I was out last night looking at apartments because I’m trying to find a new place to live. Mainly because I hate the place I’m living in; because the people I live with are all at least 5 years older than I am and all live like 5 year olds who can’t pick up for themselves. Their towels have stains from when they dye their hair, their make up bags are riddled with broken pieces of eyeshadow and smudged mascara, they leave their hair in the tub after they have a shower and leave a film in the tub in the process, they smoke in the house and never open a window, they take glasses into their room and wonder why there are never enough glasses to drink out of in the cupboard, they eat popcorn in the sitting room and don’t pick up the pieces that fall on the couch (not in between the couch, on the couch), they only ever watch English/Irish soaps and they talk through anything they watch on TV.
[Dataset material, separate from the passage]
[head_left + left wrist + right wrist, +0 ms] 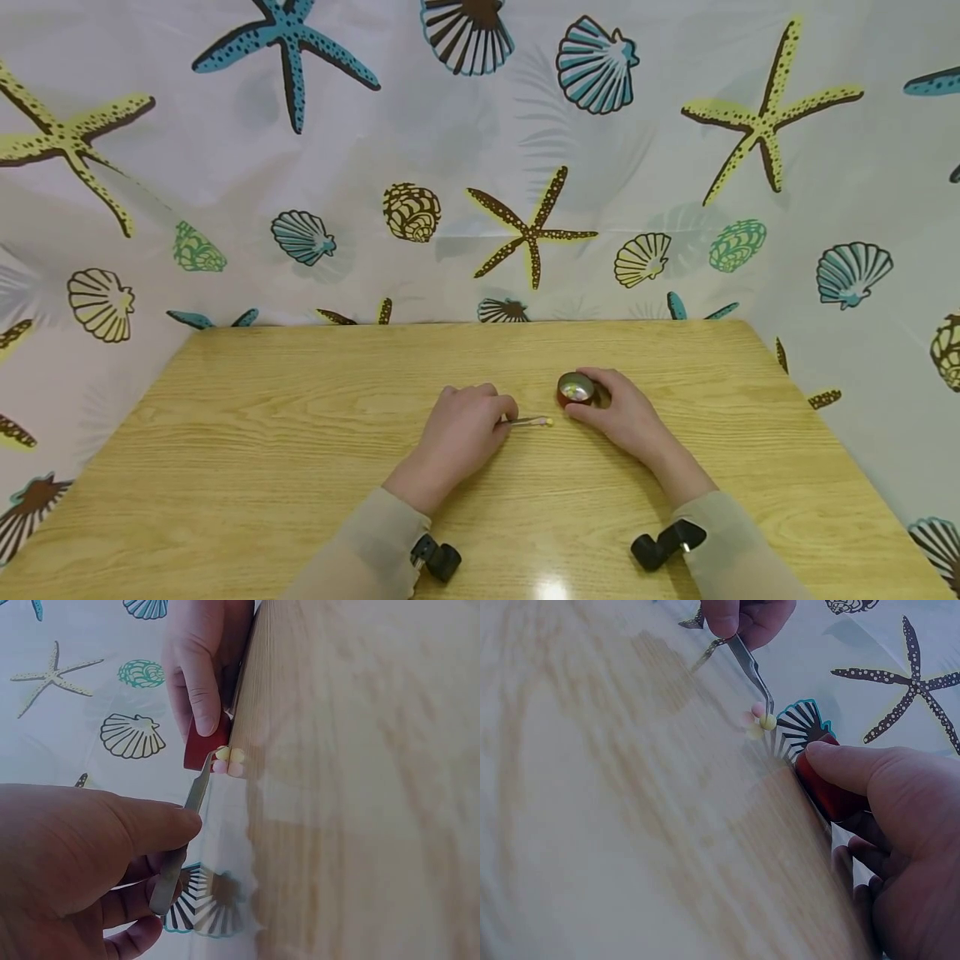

Those are only some of the reasons that I hate living here. And so I’m in search, of a better apartment, and essentially of better flatmates. Which brings me to the cold, winter night that was last night and the difficulty I was facing in getting from one place to another. The public transportation system here is greatly flawed in that not all areas are directly linked, and most times you have to back towards the city centre to get to another area.
Peter knew where I was because he doesn’t like me going out at night on my own, and when he got home he called me to find out where I was and then proceeded to tell me to get off the bus and go into a cafe and wait for him because he was going to come and pick me up. I was perfectly happy travelling to wherever I needed to on my own, but my heart has been soaring ever since. It’s not so much that it reminds me of the reasons why I fell so hard for him in the first place. It’s not so much that deep down I knew he would have come and get me if I had asked. It’s not even that I didn’t have to ask. It’s that it simply was romantic. At least for me.